27 Mar 2016 • on checkpoint

CUDA Optimization

Cuda Implementation of Collaborative Filtering

Implementations

Serial Version

For each of the users, we first calculate the collrelation between the user and all other users and we get a list of correlations results. Then for each of the user’s unrated items, we calculate the score of that item by summing all the products of the users who rated the item with their ratings. Then we sort the resulting list and return the 5 items with the highest sums. After running it on the ml-1M dataset, it perfomed 6040 recommendations using 737.455 seconds.

Parallelizing the Correlation Calculation

We first try to improve the program by parallelizing the correlation calculation process. We name the matrix that contains all the ratings of the users as the rating matrix. The rating matrix has ITEM_COUNT columns and USER_COUNT rows. In order to populate the correlation scores for user A, we use user A’s row in the rating matrix and calculate its correlation using the transpose of the rating matrix. We can parallelize this process by dividing the rating matrix in to chunks and mapping them to threads on the GPU. During the process, we found out that threads can actually share a huge part of the data, so we decided to store them into shared memory. Just as shown in the figure, the blue part can be stored in the shared memory since it will be shared when computing the orange block. After running it on the ml-1M dataset, it perfomed 6040 recommendations using 341.807 seconds. We can definitely do better than a 50% speedup, so we decided to futher parallelize it.

recommendation engine

Parallelizing the Recommendation Calculation

The next thing that we tried is to parallelize the recommendation process. We identified that the recommendation process is just calculating the matrix vector product of the list of similarity for user A and the rating matrix. Using similar methods, we stored parts of the vector in the shared memory to improve the arithmetic intensity. After running it on the ml-1M dataset, it perfomed 6040 recommendations using 152.90467 seconds. We were confused why it only acheived 4x speedup. We had a hypothesis that calling the same CUDA over and over again will cause the application bounded by the memory system since we are constantly coping the user rating matrix from the host to the device.

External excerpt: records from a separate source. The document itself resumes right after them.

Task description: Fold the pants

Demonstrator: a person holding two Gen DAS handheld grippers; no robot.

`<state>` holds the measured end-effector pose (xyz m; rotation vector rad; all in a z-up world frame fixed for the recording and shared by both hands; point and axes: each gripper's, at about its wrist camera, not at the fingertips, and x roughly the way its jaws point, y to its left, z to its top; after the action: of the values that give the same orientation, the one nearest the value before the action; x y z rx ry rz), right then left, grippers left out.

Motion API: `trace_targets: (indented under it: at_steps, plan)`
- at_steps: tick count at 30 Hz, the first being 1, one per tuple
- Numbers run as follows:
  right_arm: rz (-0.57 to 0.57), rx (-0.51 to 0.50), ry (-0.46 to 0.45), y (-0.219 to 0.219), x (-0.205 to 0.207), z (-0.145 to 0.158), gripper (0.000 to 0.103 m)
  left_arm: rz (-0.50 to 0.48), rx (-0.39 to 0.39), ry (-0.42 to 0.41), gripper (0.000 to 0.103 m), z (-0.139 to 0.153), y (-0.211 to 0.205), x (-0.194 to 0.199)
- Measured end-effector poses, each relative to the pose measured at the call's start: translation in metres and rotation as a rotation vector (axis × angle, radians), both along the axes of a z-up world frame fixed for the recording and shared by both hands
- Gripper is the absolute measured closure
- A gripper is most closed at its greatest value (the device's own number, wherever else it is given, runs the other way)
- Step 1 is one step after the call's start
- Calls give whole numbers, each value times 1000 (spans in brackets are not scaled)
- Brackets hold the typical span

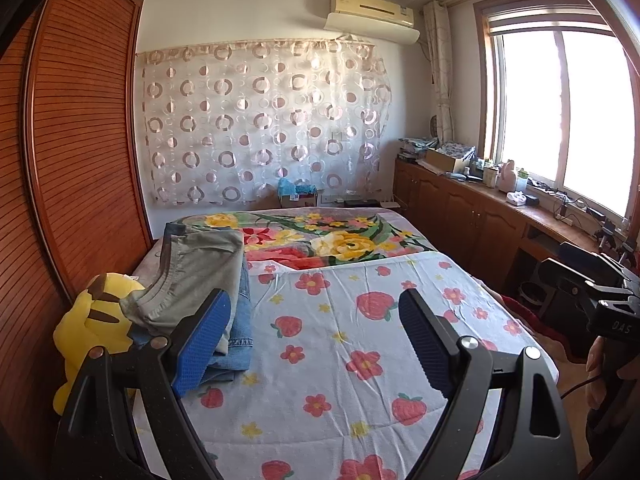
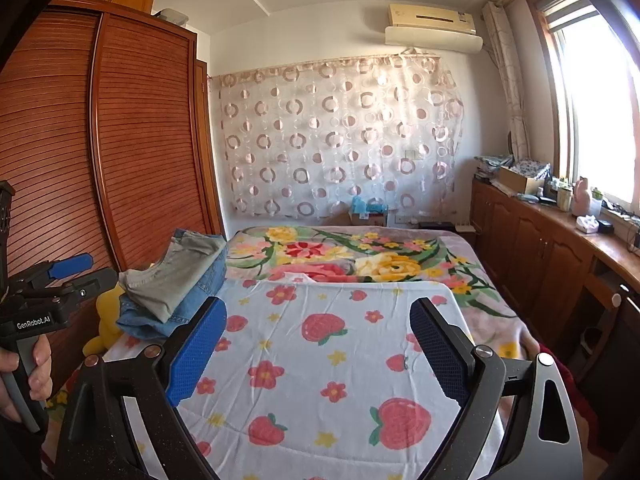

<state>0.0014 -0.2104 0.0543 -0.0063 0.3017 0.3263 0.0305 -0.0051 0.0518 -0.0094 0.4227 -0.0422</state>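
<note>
So pants: grey pair (image 1: 200,268) folded, sitting on folded jeans (image 1: 240,320), ahead-left of both grippers | left gripper (image 1: 316,312): jaws wide, nothing in them | right gripper (image 2: 318,320): same, spread and empty | plush (image 1: 96,320) left of the stack

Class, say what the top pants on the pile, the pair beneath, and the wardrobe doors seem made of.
Top pants: grey-green woven cloth, probably cotton, matte, with stitched seams.
Pair beneath: blue denim, faded, likely jeans.
Wardrobe doors: reddish-brown slatted wood or veneer, semi-gloss; which one is unclear.
</note>
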Motion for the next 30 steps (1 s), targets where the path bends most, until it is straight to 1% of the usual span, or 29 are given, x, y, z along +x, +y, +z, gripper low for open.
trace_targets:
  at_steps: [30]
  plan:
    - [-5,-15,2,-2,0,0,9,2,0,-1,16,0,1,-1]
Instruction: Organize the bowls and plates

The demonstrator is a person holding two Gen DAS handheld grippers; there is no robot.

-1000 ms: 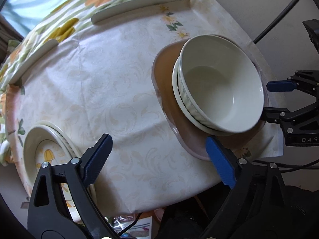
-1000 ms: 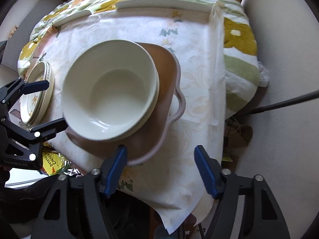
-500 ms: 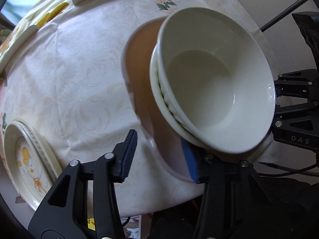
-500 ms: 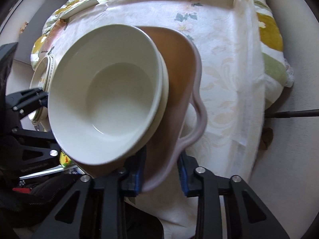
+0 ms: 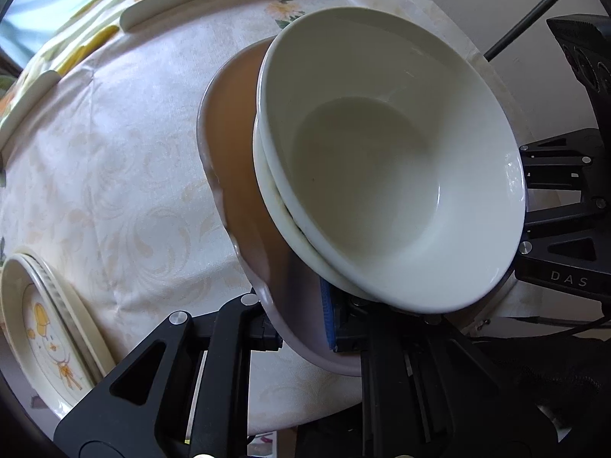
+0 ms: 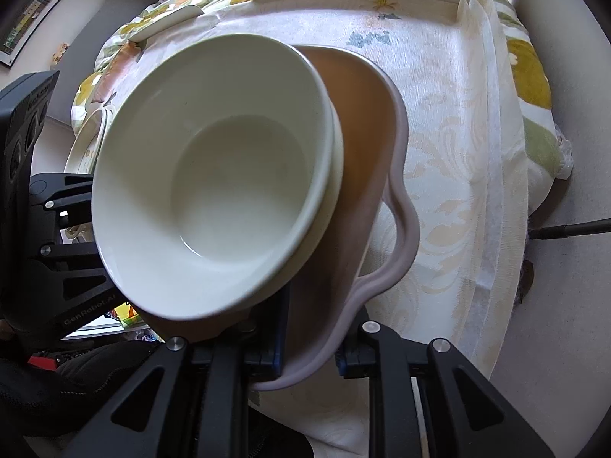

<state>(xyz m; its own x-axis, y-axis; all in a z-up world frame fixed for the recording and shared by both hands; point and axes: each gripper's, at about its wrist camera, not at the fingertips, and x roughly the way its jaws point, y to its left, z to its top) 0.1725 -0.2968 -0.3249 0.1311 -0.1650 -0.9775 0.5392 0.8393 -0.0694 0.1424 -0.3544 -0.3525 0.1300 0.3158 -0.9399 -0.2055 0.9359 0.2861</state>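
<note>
Two nested white ceramic bowls (image 5: 382,160) are sitting on a brown tray with a pale mauve rim (image 6: 397,198), on the cream floral tablecloth (image 5: 114,191). Left gripper (image 5: 301,324) is clenching the tray's near edge. Right gripper (image 6: 309,347) is closing, pads pinching the rim beside the tray's handle. Stacked illustrated plates (image 5: 46,328) are lying left of the tray.
</note>
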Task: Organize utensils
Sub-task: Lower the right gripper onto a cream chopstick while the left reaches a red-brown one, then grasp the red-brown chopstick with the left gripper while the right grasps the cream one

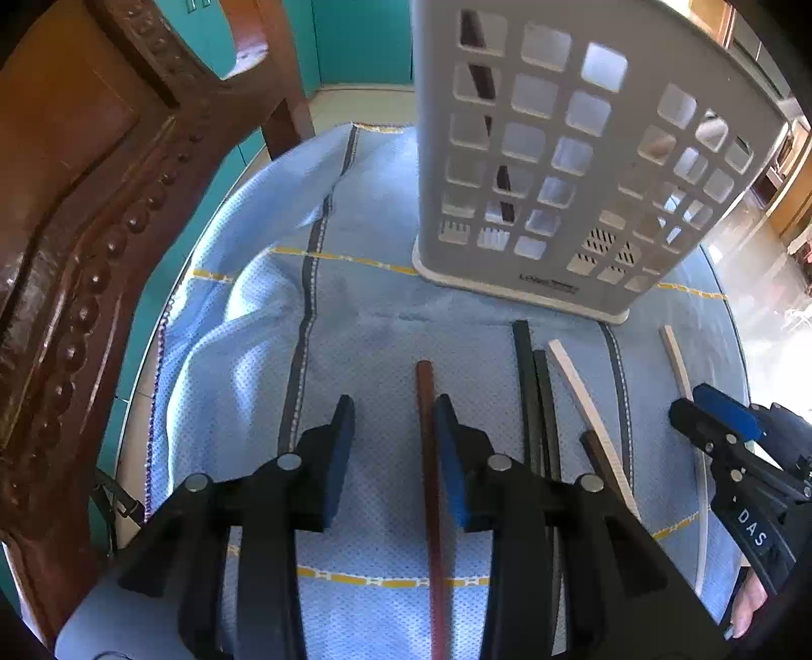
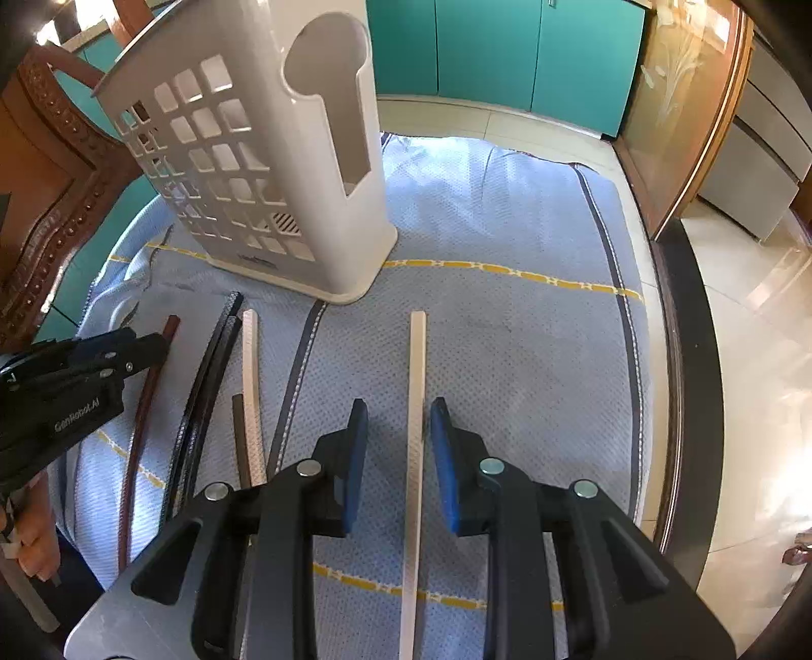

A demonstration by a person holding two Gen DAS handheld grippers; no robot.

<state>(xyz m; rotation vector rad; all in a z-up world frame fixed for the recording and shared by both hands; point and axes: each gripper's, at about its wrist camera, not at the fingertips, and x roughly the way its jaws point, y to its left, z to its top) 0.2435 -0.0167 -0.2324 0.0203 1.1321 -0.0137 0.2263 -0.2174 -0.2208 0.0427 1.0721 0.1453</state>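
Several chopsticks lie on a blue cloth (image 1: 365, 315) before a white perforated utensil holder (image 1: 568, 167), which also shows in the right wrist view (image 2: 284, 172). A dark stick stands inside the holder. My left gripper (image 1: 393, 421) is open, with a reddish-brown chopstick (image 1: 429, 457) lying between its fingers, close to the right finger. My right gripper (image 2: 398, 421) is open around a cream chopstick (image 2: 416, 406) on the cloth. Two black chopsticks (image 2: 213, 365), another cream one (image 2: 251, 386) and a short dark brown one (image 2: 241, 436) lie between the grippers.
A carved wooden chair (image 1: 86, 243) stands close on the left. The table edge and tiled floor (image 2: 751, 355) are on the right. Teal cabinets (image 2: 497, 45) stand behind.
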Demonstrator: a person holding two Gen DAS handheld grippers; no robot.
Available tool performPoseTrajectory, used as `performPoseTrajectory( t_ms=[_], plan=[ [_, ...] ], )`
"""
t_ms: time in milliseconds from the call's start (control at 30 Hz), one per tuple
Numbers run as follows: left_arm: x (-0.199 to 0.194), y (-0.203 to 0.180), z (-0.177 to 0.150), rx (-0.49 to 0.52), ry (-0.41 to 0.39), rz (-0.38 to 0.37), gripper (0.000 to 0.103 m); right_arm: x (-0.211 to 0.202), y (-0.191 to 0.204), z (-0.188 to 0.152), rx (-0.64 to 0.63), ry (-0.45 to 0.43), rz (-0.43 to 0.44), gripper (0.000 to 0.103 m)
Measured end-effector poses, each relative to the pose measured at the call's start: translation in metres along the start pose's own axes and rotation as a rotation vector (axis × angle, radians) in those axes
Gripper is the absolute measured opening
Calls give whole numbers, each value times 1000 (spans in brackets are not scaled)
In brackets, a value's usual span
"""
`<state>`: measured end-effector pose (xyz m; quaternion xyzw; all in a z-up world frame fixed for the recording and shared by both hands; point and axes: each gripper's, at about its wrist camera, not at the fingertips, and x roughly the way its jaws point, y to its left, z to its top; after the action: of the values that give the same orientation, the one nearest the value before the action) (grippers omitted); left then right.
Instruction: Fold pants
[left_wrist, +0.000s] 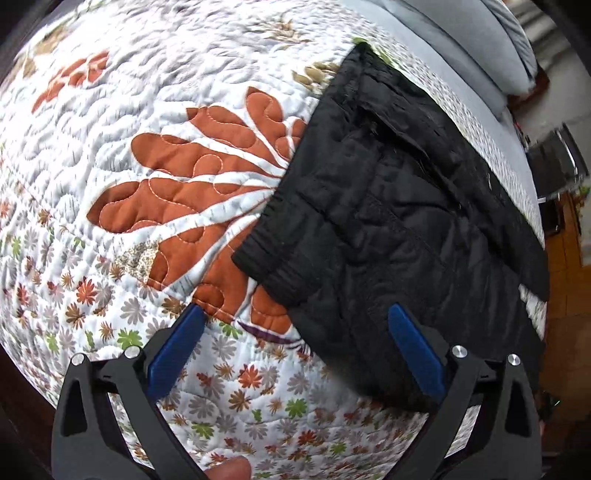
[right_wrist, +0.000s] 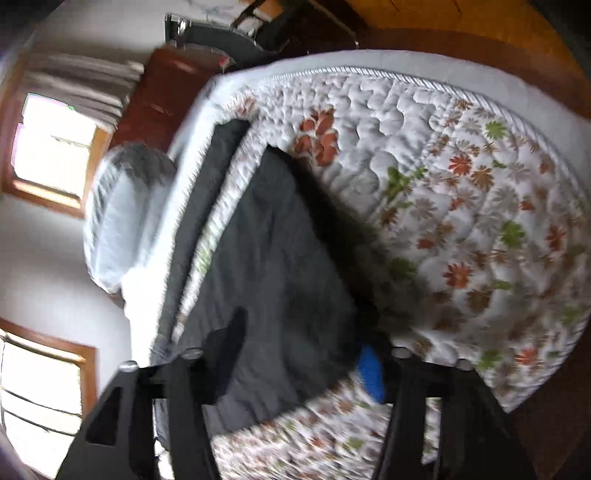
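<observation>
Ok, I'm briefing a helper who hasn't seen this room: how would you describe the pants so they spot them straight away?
Find the bed under the white floral quilt. Near one edge, beside the big orange leaf print, lies a flat dark bundle: the black pants. They are the only plain black thing on the patterned cover, faintly quilted, with a ribbed elastic band along one end.
</observation>
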<state>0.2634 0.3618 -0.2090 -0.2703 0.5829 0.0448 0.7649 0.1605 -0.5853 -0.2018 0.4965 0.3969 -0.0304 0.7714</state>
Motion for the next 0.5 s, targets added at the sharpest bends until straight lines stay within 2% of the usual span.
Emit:
performPoseTrajectory(
  t_ms=[67, 100, 133, 167, 200, 233, 267, 300, 500],
  plan=[
    [6, 3, 14, -26, 7, -3, 100, 5, 1, 1, -9, -1, -26, 62],
    [5, 2, 19, -36, 4, -9, 99, 7, 2, 0, -18, -4, -33, 59],
    [1, -3, 21, -54, 11, -48, 94, 7, 4, 0, -31, -11, -42, 50],
    [-2, -11, 23, -48, 22, -154, 89, 7, 5, 0, -38, -15, -43, 47],
    [-3, -25, 24, 3, 32, -139, 90, 6, 5, 0, -43, -17, -41, 45],
    [-2, -31, 26, 42, 34, -93, 89, 7, 6, 0, -46, -18, -42, 45],
    [3, -34, 27, 64, 47, -60, 90, 9, 6, 0, -46, -16, -42, 45],
    [7, -30, 30, 43, 57, -60, 90, 10, 5, 0, -44, -14, -41, 46],
    [26, 8, 43, -102, 50, -163, 89, 12, 8, -1, -65, -15, -42, 46]
  ],
)
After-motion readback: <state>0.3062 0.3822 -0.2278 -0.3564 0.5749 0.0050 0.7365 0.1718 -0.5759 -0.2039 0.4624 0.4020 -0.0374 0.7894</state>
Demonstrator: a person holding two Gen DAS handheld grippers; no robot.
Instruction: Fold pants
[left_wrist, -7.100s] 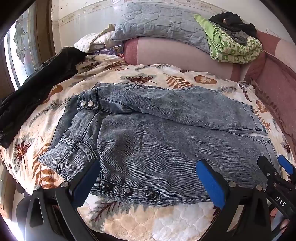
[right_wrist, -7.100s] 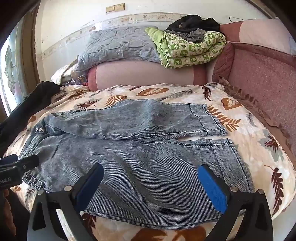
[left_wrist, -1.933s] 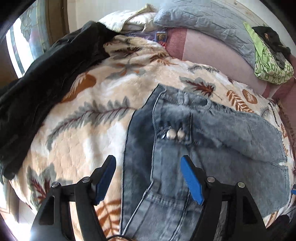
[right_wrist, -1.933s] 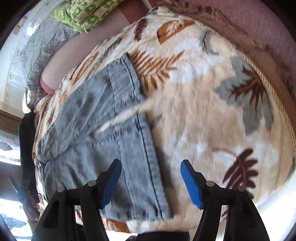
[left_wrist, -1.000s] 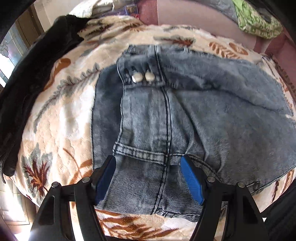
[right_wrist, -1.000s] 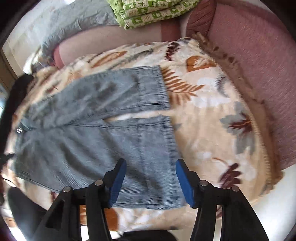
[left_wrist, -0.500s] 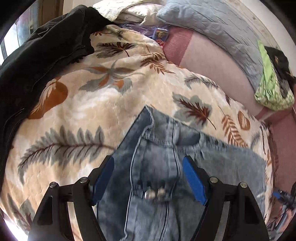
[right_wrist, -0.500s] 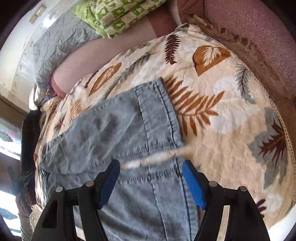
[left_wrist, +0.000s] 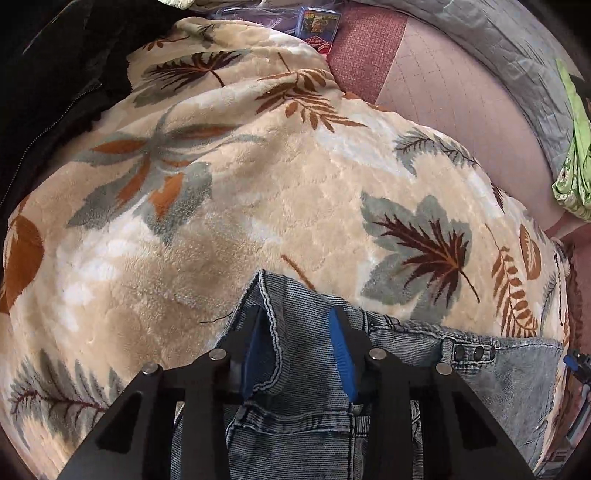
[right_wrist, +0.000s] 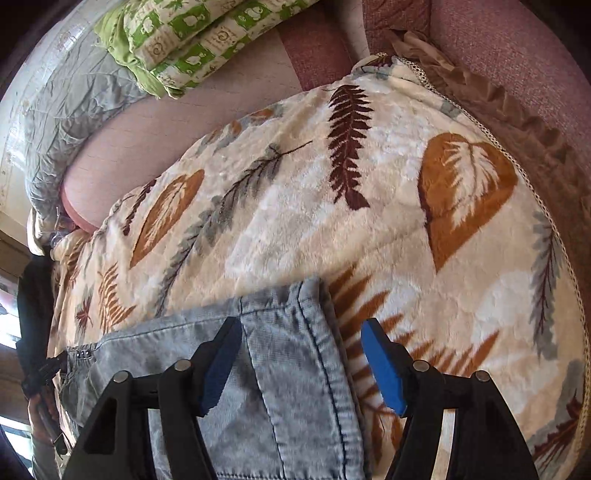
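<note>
**Far corners of the pants reached; left jaws closing on the waistband**

The pants are laid across the leaf-print blanket, and both grippers have been carried to the garment's far edge. Half a second ago a wide stretch of denim was seen ahead of each gripper; now mostly blanket is seen ahead, with only the far edge of the pants beneath the fingers.

The left gripper has been brought over the far waistband corner, and its jaws have just been closing. A raised fold of the waistband is caught between the 2 blue pads, which look pressed against it, so a grip is judged to be made or nearly made.

The right gripper is held over the far leg hem. Its jaws have narrowed slightly but are clearly apart: the left pad lies over the denim, the right pad over bare blanket just past the hem, and nothing is pinched.

By this reading, 1 corner is secured and 1 remains to be taken before the far edge can be lifted toward the near side for the lengthwise fold.
</note>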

In order to verify our hypothesis, we decided to do a detailed benchmark of the program using the Nvidia Visual Profiler. From the timeline we can see that the program was constantly moving data between the device and the host.

recommendation engine

After performing a kernel analysis on the recommendation kernel, we found out that the memory utilization on the device is a lot higher than the computational utilization. Thus, this proves our hypothesis that the program is memory bounded. So in order to improve, we should find ways to share data between kernel calls.

recommendation engine

Further Parallelizing the Correlation Calculation

Then we found out that when calcualting the correaltion of the single user, a lot of the data from the rating matrix can be reused. So instead of calculating the correlation for a single user, we can calculate the correlation between all the users in parallel. This way, although it will take longer to compute this kernel, but we can reuse the data across all the recommendation calls. We can populate the correlation of all users using the rating matrix and the rating matrix transposed. Here we stored another transposed version of the rating matrix because we want to maintain spacial locality when accessing the columns. Similar to the previous correlation calculation kernel, two blocks can be stored in shared memory so that we can share data across threads and increase the arithmetic intensity. After running it on the ml-1M dataset, it perfomed 6040 recommendations using 119.90333 seconds. It did not acheive the speedup that we had in mind. In order to find the problem with this implementation, we headed back to the Nvidia Visual Profiler.

recommendation engine

From the timeline we can see that the correlation kernel (cyan block) only took up 5% of the total time. Simlilar to what happed before, we can see that the program is still constantly moving data between the host and the device.

recommendation engine

By performing a kernel analysis on the recommendation kernel we found out that although the memory utilization is a bit lower, it still takes up the majority of the timeline. This proves that the kernel is still memory bounded.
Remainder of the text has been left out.